COURTESY DAVID ZWIRNER, NEW YORK AND LONDON
“I used to do everything myself,” Black said. “But a few years ago it got to the point where it was exhausting. Is it necessary for me to put out every bit of powder? I exhausted myself to the point where I would find that at the end of an install I was so knackered—and that’s the important bit, when you’re trying to do aesthetic detail decisions.” And so she lets her colleagues work, and adds bits with her fingers at the end, as if she were making a cave painting.
“I love cave painting,” Black said when I brought up that comparison. “I am highly influenced by that. I look at that a lot.” She also named as influences Carolee Schneemann, Helen Frankenthaler, Bobby Baker, and Karen Kilmnik (“I love her. She’s amazing. I absolutely love her.”), and “big Abstract Expressionist painting and Color Field painting and just modernist abstraction.”
Ribbons from the ceiling hold other pieces in the show, made with rectangular sheets of paper, some stuffed with cushion fabric and outlined with cotton wool. In Particularly Ready (2016), she has hung thin slices of paper painted with eye shadow. The work is not quite a painting, and not quite architecture. You would call it a sculpture only because no other word will do. “I get as close as I can to other mediums,” Black said. “How close can I get to painting? How thin a sculpture can I make?”

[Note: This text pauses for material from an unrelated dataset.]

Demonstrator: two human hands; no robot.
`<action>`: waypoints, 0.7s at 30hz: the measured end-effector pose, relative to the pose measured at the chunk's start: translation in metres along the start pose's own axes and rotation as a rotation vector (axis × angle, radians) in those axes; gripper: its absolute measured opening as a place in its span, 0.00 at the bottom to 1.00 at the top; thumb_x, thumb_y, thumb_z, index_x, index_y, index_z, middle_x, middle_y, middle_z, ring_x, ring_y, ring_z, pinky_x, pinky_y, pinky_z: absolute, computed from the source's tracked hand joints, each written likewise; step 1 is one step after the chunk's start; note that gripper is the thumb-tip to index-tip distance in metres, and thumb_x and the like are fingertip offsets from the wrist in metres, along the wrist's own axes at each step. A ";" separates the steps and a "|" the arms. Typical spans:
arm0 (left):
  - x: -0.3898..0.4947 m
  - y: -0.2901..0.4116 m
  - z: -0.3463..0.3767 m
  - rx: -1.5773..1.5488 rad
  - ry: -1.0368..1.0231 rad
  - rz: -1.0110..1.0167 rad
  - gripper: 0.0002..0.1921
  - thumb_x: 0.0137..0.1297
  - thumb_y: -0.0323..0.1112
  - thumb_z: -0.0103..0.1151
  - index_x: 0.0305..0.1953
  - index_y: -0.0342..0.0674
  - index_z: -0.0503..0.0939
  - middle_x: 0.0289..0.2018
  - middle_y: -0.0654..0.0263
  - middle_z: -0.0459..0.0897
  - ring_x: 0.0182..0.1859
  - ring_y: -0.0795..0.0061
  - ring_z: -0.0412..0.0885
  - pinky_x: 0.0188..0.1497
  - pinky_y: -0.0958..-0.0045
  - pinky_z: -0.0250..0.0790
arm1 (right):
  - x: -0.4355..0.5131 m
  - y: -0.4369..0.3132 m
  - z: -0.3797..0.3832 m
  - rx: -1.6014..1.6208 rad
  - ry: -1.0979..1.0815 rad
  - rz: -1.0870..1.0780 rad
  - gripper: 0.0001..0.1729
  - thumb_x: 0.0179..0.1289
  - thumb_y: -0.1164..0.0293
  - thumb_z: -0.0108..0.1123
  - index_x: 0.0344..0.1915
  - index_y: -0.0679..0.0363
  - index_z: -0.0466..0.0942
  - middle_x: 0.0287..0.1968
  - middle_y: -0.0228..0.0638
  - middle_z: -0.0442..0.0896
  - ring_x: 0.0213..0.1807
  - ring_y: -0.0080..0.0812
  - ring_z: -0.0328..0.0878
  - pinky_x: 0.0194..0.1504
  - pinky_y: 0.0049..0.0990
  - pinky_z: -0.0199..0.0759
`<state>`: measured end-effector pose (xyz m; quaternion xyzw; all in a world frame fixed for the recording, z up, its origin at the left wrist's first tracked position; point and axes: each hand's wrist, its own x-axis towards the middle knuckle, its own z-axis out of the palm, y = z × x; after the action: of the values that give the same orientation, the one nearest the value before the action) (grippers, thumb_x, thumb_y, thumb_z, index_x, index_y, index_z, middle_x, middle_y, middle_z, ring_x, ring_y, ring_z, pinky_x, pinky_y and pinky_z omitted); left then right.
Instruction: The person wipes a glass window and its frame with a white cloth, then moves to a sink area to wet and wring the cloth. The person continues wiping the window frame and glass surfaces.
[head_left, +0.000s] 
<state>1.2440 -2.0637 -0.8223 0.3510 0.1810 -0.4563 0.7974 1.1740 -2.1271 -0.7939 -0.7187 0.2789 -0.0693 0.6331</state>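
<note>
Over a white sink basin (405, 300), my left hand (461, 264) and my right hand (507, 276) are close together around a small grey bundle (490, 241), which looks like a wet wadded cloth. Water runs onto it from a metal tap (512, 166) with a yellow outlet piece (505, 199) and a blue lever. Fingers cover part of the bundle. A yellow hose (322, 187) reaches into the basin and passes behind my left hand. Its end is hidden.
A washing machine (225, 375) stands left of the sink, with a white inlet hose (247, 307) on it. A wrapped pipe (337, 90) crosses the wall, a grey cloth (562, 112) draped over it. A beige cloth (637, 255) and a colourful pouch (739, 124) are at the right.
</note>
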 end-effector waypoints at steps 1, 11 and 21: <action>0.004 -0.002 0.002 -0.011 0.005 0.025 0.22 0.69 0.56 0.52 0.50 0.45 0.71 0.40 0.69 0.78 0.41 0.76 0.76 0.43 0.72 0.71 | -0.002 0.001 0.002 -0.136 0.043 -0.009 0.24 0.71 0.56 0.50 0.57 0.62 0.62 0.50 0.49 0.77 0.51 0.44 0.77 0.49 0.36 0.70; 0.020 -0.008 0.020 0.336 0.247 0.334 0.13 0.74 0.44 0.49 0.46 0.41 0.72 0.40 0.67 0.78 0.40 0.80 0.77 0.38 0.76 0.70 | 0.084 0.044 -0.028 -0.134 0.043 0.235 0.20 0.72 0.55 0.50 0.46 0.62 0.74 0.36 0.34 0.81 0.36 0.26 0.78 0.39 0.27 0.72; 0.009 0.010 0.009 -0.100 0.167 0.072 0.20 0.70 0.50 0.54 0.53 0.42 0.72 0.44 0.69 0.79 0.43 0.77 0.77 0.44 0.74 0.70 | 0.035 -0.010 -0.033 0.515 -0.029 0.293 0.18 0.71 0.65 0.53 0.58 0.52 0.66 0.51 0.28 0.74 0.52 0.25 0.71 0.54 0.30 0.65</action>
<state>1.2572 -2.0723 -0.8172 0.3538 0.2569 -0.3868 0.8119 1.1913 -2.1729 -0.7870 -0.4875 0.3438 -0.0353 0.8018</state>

COURTESY THE ARTIST AND DAVID ZWIRNER, NEW YORK AND LONDON
But while Black’s art may be one of nuance and subtly, of blurred boundaries, she is intriguingly strict in the way that her work is shown, sold, and circulated. Every detail of the installation is explicitly stated. Frames, plinths, and barriers are absolutely verboten. Some pieces even require owners to regularly send the artist photographic documentation of her work installed in their homes. The piece on the floor of David Zwirner, that beastly, earthy wonder, which Black assembled by eye and intuition, would later be precisely catalogued so that it can be recreated to her exact specifications.
“The connection between me and the work, it doesn’t end, you know?” Black said, explaining her attention to those details. “Or if it’s not me, it’s my estate or whatever. It doesn’t end. It doesn’t become separate. So I sort of retain that control over it, even when someone’s bought it.”
Paying for her art doesn’t give you power over it, she said. “You can’t just do what you want.”